Patents are generally a good thing, until they aren't. Here's one take on why we should perhaps question whether the patents system is working as it should.
People having ideas is a good thing, and worth encouraging. Most people also agree that anyone who has a genuinely innovative idea probably deserves a limited period during which other people aren’t free to copy that idea.
The problem is that the patent system can be gamed, and has been. The worst problems are pretty obvious. For a start, there’s a whole profession of writing patent claims which aims to create the least-specific patent possible, in order to claim that the owner invented (and can thus charge for the use of) the entire universe, but simultaneously without being so lacking in specificity that patent examiners will refuse to grant it. People buy patents they don’t know how to use and have no intention of using simply for the privilege of charging other, more inventive people to use them, a grim tax on innovation that’s hard to justify. And, perhaps worse of all, patents are sometimes granted on things that most people would agree had already been thought of, or that would have been obvious to anyone who needed them.
All that probably wasn’t the intention of the people who came up with the concept of patents in the first place.
The problems we encounter because of this are typified by what happened to HEVC, or H.265, which I’ve written about before. In short, the idea was to create an upgrade for H.264 which leveraged improvements in electronics to do more complex compression and decompression work, creating something that packs better pictures into the same file size. H.265 is present in a lot of cameras, but its uptake was greatly slowed by patent issues. A consortium, MPEG LA, exists to administer patents owned by member companies. For instance, in 1997, MPEG LA administered 100 patents relating to MPEG-2. By 2013 that number had ballooned to over a thousand, which is a lot of innovation to assign to something which by then had been public for sixteen years. By June 2013, the number had fallen to less than 500 as various patents expired, although the license fees remained the same.
MPEG LA (which actually has nothing to do with the The Moving Picture Experts Group) has been described as the first patent pool. In some ways it’s a fine enough idea, since people who need to license the patents have a single port of call. However, there have since been instances of individual companies buying up large numbers of patents with the intent of making money out of licensing them. Sometimes that’s a legitimate, if economically inefficient, business model. Other times, though, there has been some suggestion that some large, powerful, well-funded organisations have bought patents cheap on the basis they weren’t being used, and then engaged essentially in legal bullying of smaller organisations whose ability to defend patent claims has very little to do with the validity of the claim, and a lot to do with their ability to keep paying vast amounts of money to lawyers.

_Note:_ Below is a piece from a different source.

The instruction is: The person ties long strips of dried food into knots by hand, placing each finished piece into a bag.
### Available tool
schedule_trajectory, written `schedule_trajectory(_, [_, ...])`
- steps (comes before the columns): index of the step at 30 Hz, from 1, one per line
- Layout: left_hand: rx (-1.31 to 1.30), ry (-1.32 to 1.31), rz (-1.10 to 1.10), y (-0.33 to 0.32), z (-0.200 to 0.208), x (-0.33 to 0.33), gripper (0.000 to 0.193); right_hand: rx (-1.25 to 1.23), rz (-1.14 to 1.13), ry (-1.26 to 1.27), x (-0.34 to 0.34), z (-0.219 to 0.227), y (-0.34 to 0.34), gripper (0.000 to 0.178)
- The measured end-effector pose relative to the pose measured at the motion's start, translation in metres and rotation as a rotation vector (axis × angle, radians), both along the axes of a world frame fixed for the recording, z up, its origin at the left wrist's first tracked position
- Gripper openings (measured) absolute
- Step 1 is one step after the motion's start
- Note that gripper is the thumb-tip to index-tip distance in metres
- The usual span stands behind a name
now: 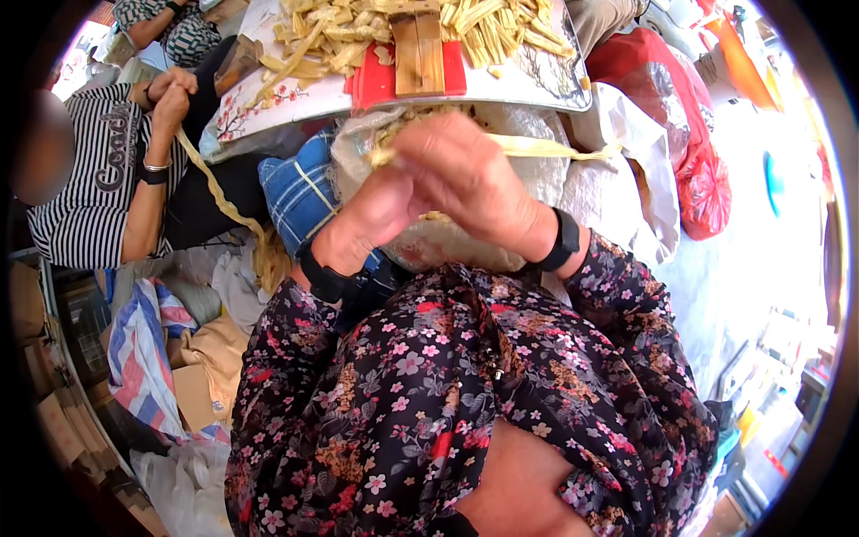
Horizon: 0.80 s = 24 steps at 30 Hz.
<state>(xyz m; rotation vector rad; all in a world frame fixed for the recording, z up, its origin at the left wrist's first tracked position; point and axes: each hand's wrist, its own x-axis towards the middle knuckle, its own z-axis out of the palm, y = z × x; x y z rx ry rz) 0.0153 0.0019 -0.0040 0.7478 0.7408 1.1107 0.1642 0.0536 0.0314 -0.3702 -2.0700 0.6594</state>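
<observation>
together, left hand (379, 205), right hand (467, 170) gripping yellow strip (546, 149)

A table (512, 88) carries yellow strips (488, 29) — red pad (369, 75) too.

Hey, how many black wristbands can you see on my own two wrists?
2: one black wristband is just behind your left hand, the other just behind your right hand. Any more under your sleeves would be hidden.
</observation>
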Motion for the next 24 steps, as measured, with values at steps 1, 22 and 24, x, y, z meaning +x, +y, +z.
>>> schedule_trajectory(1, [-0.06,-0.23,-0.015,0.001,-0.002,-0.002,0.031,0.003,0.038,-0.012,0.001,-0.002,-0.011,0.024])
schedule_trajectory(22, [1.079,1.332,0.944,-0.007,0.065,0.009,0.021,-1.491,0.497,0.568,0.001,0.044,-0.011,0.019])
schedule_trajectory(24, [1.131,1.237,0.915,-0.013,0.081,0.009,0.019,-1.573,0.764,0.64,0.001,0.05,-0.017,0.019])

That’s not very good for innovation.
Camera technology patents
That’s sometimes not the case with camera technologies. Many patents are held by organisations that legitimately thought up new things and implemented them. The questions are then about novelty and obviousness. Like all legal terms, these really require professional help to interpret properly, but the general idea seems to be fairly instinctive. Patents should protect new ideas, not things that already exist, and the thing that is protected should not be something that would have been obvious to anyone working in the field.
This is where we encounter Apple’s attempt to invalidate some of RED’s patents, broadly those covering recording recording compressed raw in cameras. One of the interesting things about that is why Apple is interested in recording compressed raw in cameras; presumably it relates to phones, which would make a certain amount of sense. What, after all, is the point of taking Bayer sensor data, interpolating RGB out of it, then compressing the result?
Patents are a sticky business when it comes to raw recording. Image: Shutterstock.
Either way, the argument was not that RED’s patent covered something obvious, even though there was nothing new about lossy compression of video, or Bayer data, or the desire to fit lots of footage on a limited-capacity flash card, nor the algorithm actually used. Whether combining those things to create a product fits a legal definition of “obvious” or not, some people might question whether as a matter of instinctive natural justice it ought really to be a patentable innovation. The actual argument used against it concerned definitions of terms and referred to some earlier patents (including one, US9565419B2, attributed to Silicon Imaging’s Ari Presler) which, it was claimed, might affect the novelty of RED’s claims. Apple lost, although Red has made a lot of conciliatory noises since suggesting there need be no bad blood.
It’s been suggested that patents on the recording of compressed raw in camera are the reason behind some of Blackmagic's BRAW features, particularly the fact that it does at least some of the demosaic work in camera. This has been sold as – and arguably is – a feature as much as a legal workaround, although it really serves to highlight the fact that “raw” is not a controlled term and as with so much in camerawork, the only way to find out how well things work is to try it. While a lot of camera companies record raw in camera, the only other major example of compressed raw is, of course, Atomos, which does not generally get involved with in-camera recording and so skirts the issue.
One company that perhaps didn’t skirt the issue was Kinefinity and the Mavo range. The company had announced ProRes RAW on the high-spec Mavo Edge 8K, but has recently admitted the feature will be missing on the first version, and has removed cinemaDNG and its own KineRAW option from existing cameras.
There are a lot of reasonable interpretations of all this. Perhaps the most honest question, regardless of what the courts have held and the rights and wrongs of who invented what, is whether the patent system is currently fulfilling the purpose most people probably assume it should.